Bernstein: Is This The Bulls' Best Defense Ever?
By Dan Bernstein--
Tom Thibodeau was hired to improve the Bulls' defense, but it's possible that he has done much more than that.
In the span of just a few months, he may have them stopping opponents like no other team has in modern franchise history.
Sometimes reputations are merely products of fortuitous timing, and hopes that a coach's success may transfer from one franchise to another are often dashed.
In the case of Thibs, he's doing exactly what he did in Boston. The Celtics won a championship because they defended and rebounded, and he has installed the same system here, hoping for the same result in his first year in command of a team.
Some numbers (I am going to keep things simple, fully understanding there are all kinds of new metrics of debatable accuracy that can be applied as well): the Bulls this year are leading the NBA in opponent scoring average at 91.3 PPG. The Scott Skiles team of '04-'05 allowed 93.4, the '06-'07 team 93.8.
The 72-win team in '95-'96? Opponents averaged 92.9. The next year's champs? 92.3.
The '97-'98 Bulls are in the conversation, since they held opponents to 89.6 PPG, and kept their field-goal percentage at a stingy .431.
Thibs's guys are allowing a FG% against of just .429.
I'll push the case for this year's team, primarily because changes in NBA rules have made it tougher than ever to guard, and these numbers are not accomplished by depressing overall scoring like, say, Jeff Van Gundy's Knicks that only scored in the high 80s themselves.
In 1999 – after the championship run ended -- the following was enacted: "In the backcourt, there is no contact with hands and forearms by defenders. In the frontcourt, there is no contact with hands and forearms by defenders except below the free throw line extended in which case the defender may only use his forearm. Defender may not use his forearm, shoulder, hip or hand to reroute or hold-up an offensive player going from point A to point B or one who is attempting to come around a legal screen set by another offensive player. Slowing or impeding the progress of the screener by grabbing, clutching, holding, "chucking," or "wrapping up" is prohibited."

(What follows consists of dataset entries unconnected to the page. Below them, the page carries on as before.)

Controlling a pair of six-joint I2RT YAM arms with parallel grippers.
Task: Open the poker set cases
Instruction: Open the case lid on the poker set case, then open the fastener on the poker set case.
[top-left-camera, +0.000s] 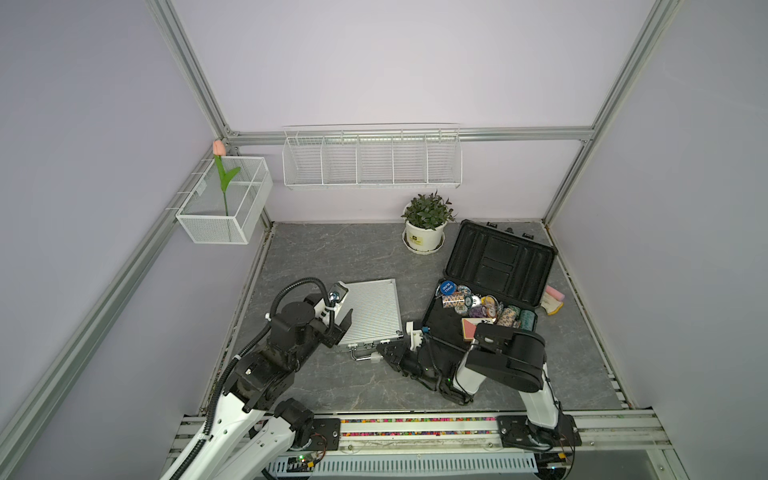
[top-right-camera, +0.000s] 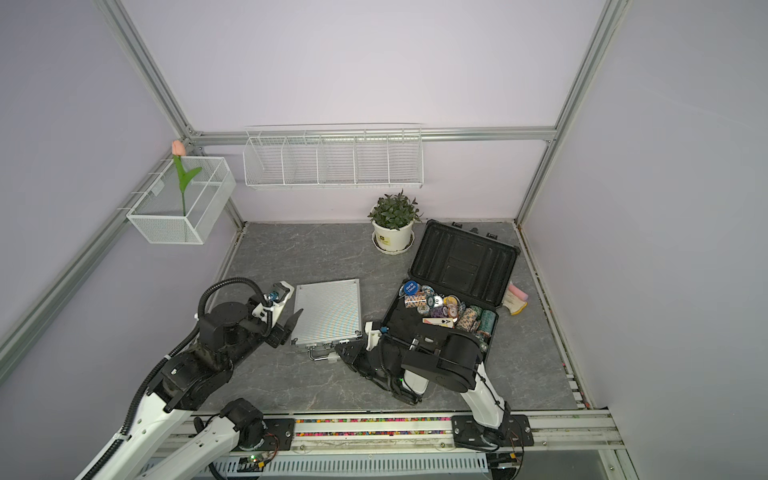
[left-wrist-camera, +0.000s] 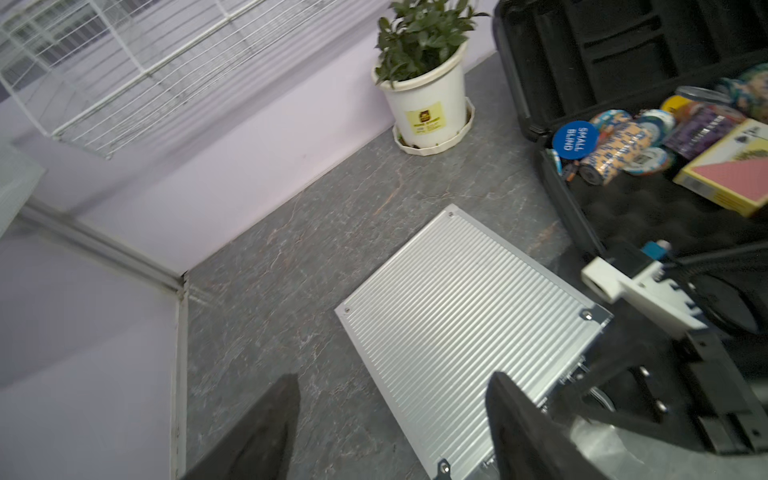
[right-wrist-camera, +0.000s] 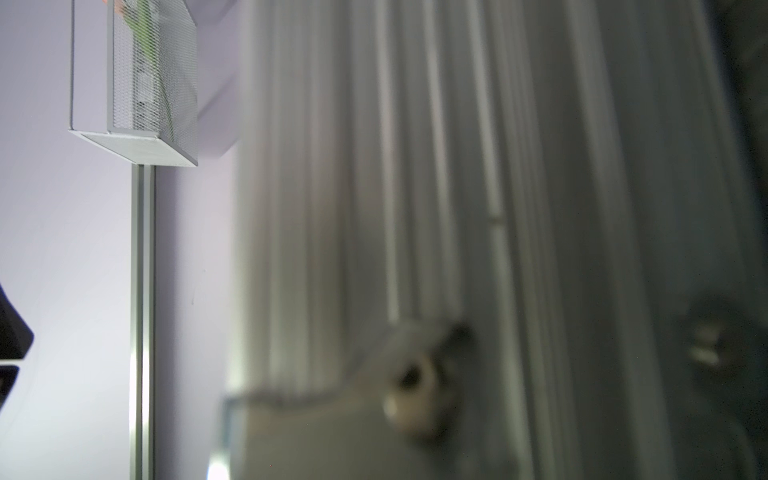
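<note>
Silver ribbed aluminium case (top-left-camera: 374, 309) shut, big dark grey plastic case (top-left-camera: 500, 266) open
Left gripper (left-wrist-camera: 392, 380) hangs released over the silver one; right gripper (top-left-camera: 386, 351) clenched at its front edge

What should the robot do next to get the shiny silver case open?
Probably close the left end effector on the side edge of the silver case to steady it. The black case is already open; the silver one lies shut. The left end effector stands open astride that edge, while the shut right end effector sits at the front by the handle.
</note>
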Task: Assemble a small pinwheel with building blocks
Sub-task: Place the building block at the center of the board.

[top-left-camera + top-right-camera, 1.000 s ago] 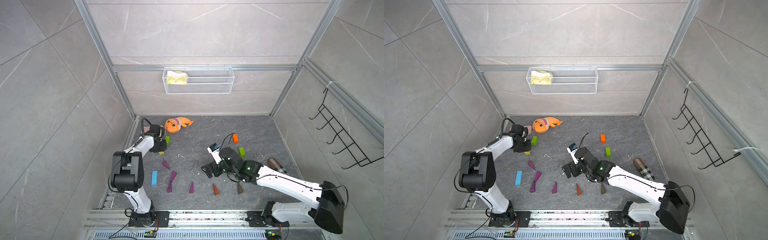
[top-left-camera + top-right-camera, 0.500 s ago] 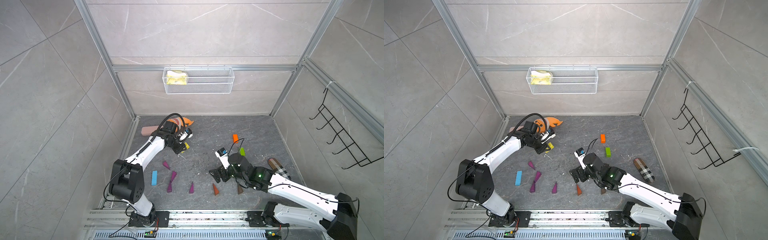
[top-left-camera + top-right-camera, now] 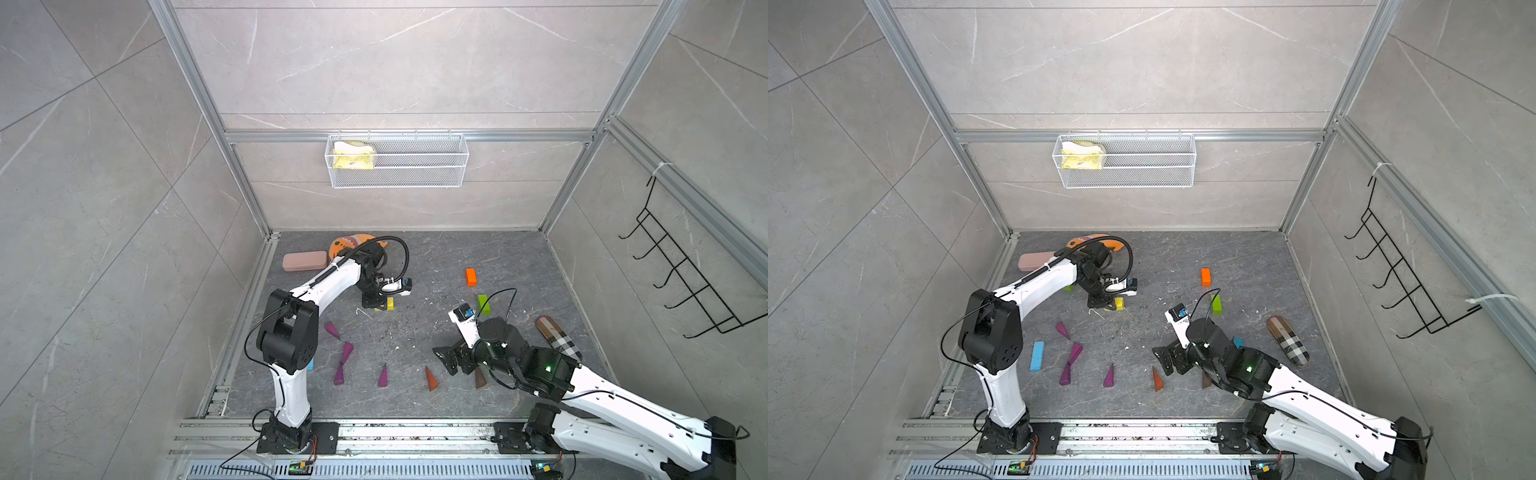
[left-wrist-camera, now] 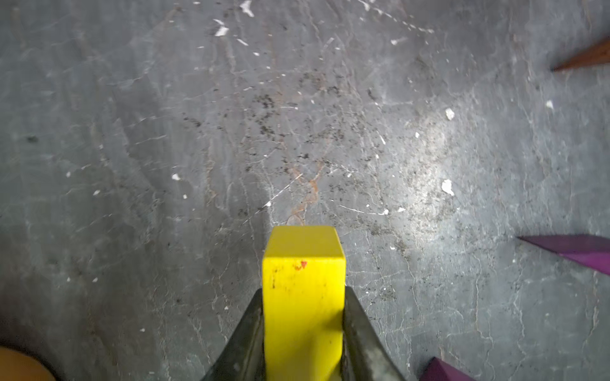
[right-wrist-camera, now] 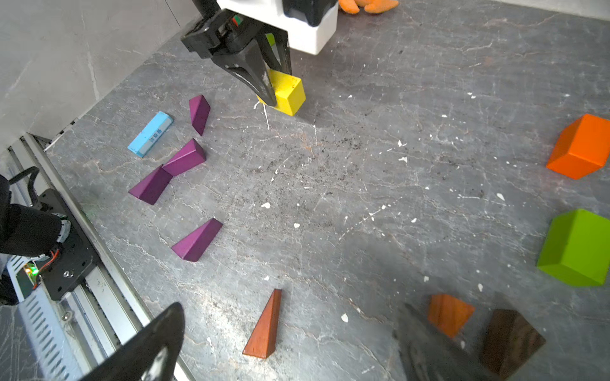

In other words, Michael Jordan can't do what he did to Reggie Miller, Scottie Pippen can't do what he did to Magic Johnson, and Bill Cartwright probably can't do anything to anybody.
Now, defense is not a case of individual players wrestling with a nightly matchup, hand-fighting and bumping up and down the floor. It's helping, recovering, dropping down and closing back out to shooters quickly but under control. Defense is an entity, reacting though awareness, effort and muscle-memory. Help, recover, cut off a lane and return to your man. Again. Run end-to-end.
This is what Thibodeau does. Hell, it's what Thibodeau is.
Fans like to see the ball go in the basket, and we all love the determined aerobatics of Derrick Rose, but appreciate what is really underpinning the Bulls' rise to the league's elite.
Try to watch them actually play defense, rather than only watching the results. The missed shot was great, but it came because of a well-timed block-to-block baseline slide. The shot-clock violation occurred because the first option was taken away, the second turned aside and the third caught the ball where he couldn't do what he wanted. Altered shots can be as valuable as blocks. Active hands and feet mean deflections and runouts.
What's going on right now may not be sexy, but it may be special.
Dan Bernstein has been the co-host of "Boers and Bernstein" since 1999. He joined the station as a reporter/anchor in 1995. The Boers and Bernstein Show airs every weekday from 1PM to 6PM on The Score, 670AM. Read more of Bernstein's blogs here. Follow him on Twitter @dan_bernstein.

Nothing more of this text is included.